Дыхание перехватило, как после долгого кашля, горло сдавило. На улице была теплая весна, переходящая в осень, солнце светило ярко.
– Что «как»? Марк, ты притворяешься или на самом деле не догоняешь?
– Я не понимаю, что я должен догнать. Я болел, Лера не приходила. Как только я пришел в себя, ты говоришь, что она умерла. – Марк с силой прикусил губу, попав зубами прям в место содранной кожицы. Скривился и облизнулся. – Что произошло?
– Она умерла, – Луч пожал плечами, улыбаясь. Он вертел в пальцах пластиковую ручку от детского планшета, а вот планшет глазами найти не мог. – Ты правда тупой?
– Это ты идиот. Я уже понял, ты сказал. Как, твою мать, это произошло?! – Кидаться было нечем, под рукой были только подушка и одеяло. Если кинуть подушку – не поймет, что это не игра.
Лучевой молчал. Он смотрел на него огромными восторженными глазами, еле-еле улыбался и молчал. Глаза слезились от яркого света и сухого воздуха.
У Леры были толстые ляжки и худые икры. Когда они только ходили по собеседованиям, один из баров на Кузнецком они приметили сразу. Не для того, чтобы работать, нет. Там были странные туалеты – не делились на мужские и женские, черные квадратики плитки чередовались с зеркалами, под потолком приглушенно горели красные лампы.
Это было определенно не место для работы. И туалет там стоял отнюдь не как средство первой необходимости.

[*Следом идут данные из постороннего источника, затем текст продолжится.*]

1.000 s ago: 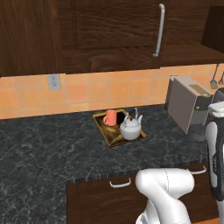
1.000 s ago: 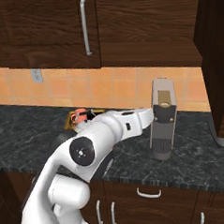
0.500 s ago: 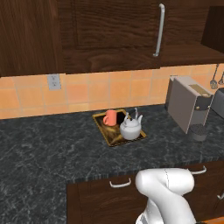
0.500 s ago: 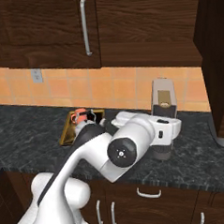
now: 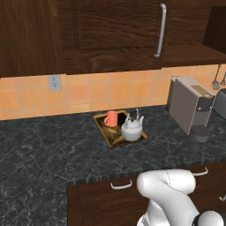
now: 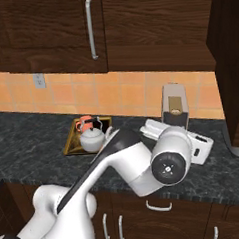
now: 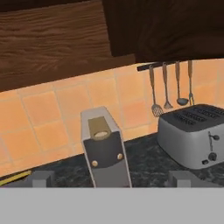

Ее «Мартинсы» делали ноги еще тоньше, а широкая юбка до колена скрывала крупные бедра. Трусы, спущенные с колготками до сгиба колен, в черном зеркале отражались как удачный кадр из порно.
Еще ни в одном зеркале Лера не была такой привлекательной, как в этом туалете. Квадрат – тонкие ноги со спущенными до самых ботинок трусами. Черный квадрат – пропуск. Снова зеркало – большая мягкая грудь над спущенным лифчиком, на которой мягким комом лежит задранный свитер. И никаких непропорциональных ляжек, никакого рыхлого животика, валиком свисающего над лобком. Все это – черный квадрат, цензура. И даже ее лицо – цензура, только губы попадают в одно зеркало с подпрыгивающими сиськами.
Как она могла умереть?
– Вы же сосались постоянно, заболели тоже вместе. – Луч рисовал по коленке пластмассовой ручкой от планшета, даже не глядя на перекошенное лицо Марка.
– Чем заболели?
Луч заржал. Марк не понимал, как можно смеяться в этой ситуации – не натянуто, не саркастически, а заливаясь, утирая глаза и морщась. Как вообще можно смеяться?
– Ангиной, Маркуш. Вы же трахались последний раз месяца четыре назад. Чем вы еще могли заболеть вместе? – Луч поднял вверх указательный палец и «покивал» верхними фалангами.